- **TASK OBJECTIVE**: What is the number of lines in the following data that contain "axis"? Answer with the number alone.

· · · · · · ·

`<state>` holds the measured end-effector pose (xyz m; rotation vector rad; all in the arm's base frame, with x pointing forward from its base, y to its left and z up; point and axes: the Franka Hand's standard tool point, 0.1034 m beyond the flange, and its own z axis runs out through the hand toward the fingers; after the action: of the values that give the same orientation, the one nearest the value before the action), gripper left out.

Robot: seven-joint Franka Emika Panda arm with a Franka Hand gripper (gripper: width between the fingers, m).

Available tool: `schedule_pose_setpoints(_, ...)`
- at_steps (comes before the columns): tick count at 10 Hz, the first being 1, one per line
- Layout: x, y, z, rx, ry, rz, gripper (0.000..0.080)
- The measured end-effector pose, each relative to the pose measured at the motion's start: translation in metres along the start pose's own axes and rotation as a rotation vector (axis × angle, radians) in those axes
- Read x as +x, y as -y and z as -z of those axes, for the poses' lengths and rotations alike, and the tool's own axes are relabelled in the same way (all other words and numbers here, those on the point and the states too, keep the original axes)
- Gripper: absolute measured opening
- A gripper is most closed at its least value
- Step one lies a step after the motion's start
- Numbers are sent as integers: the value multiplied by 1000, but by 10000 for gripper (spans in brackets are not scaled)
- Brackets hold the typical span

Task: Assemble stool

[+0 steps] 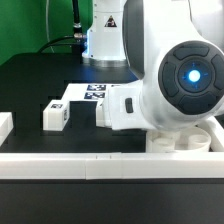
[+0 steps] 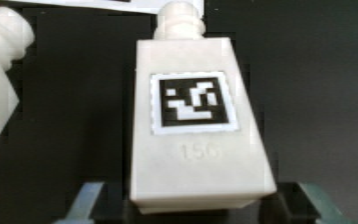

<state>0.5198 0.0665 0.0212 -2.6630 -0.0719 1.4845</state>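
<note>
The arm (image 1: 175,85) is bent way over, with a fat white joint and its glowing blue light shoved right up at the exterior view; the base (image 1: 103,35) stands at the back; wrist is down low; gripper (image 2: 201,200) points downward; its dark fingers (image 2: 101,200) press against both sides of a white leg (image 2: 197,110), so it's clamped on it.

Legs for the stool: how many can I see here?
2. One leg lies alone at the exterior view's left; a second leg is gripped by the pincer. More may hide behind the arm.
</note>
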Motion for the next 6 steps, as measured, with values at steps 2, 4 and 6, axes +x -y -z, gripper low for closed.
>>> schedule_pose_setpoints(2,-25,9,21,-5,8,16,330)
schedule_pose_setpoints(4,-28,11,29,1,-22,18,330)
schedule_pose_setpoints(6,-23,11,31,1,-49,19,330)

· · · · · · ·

- **YOUR RESPONSE**: 2